Exercise objective:
Skip the pictures. Give all the data again exactly.

Supplied information:
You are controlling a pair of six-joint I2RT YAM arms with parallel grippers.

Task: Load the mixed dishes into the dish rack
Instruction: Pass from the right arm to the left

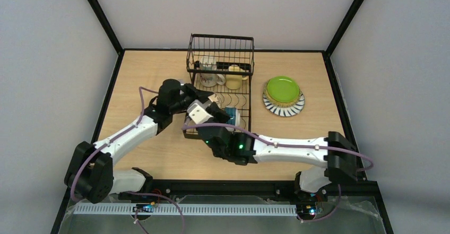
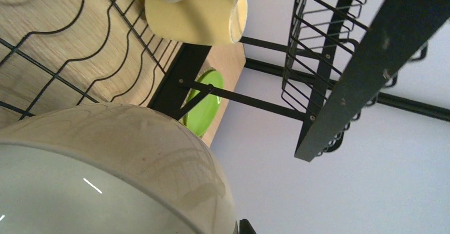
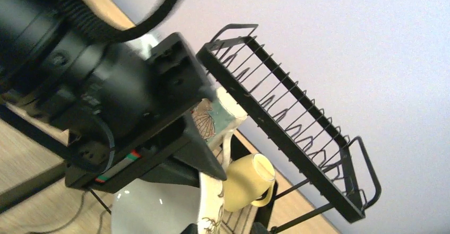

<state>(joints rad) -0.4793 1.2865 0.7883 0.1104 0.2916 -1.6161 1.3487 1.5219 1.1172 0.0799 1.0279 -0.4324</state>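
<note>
The cream mug (image 2: 106, 159) hangs over the near end of the dish rack (image 1: 220, 43), above the plate dividers and just left of the blue-patterned mug (image 1: 234, 116). The left hand (image 1: 208, 98) appears pinched on the mug's wall. The right hand (image 1: 214, 116) looks parted around the rim, with only its tips showing. The likely trouble is that a one-sided pinch lets the mug swivel or slip onto the wires. The crowded hands could also knock the blue-patterned mug or each other.
</note>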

Written reply:
You are controlling a pair of six-joint I2RT YAM arms with parallel grippers.

Task: Load the mixed dishes into the dish rack
Instruction: Pass from the right arm to the left


<state>(joints rad) -0.4793 1.2865 0.7883 0.1104 0.2916 -1.6161 1.3487 1.5219 1.1172 0.0799 1.0279 -0.4324</state>
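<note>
The cream mug (image 2: 106, 159) hangs over the near end of the dish rack (image 1: 220, 43), above the plate dividers and just left of the blue-patterned mug (image 1: 234, 116). The left hand (image 1: 208, 98) appears pinched on the mug's wall. The right hand (image 1: 214, 116) looks parted around the rim, with only its tips showing. The likely trouble is that a one-sided pinch lets the mug swivel or slip onto the wires. The crowded hands could also knock the blue-patterned mug or each other.
</note>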

With this, the answer is complete.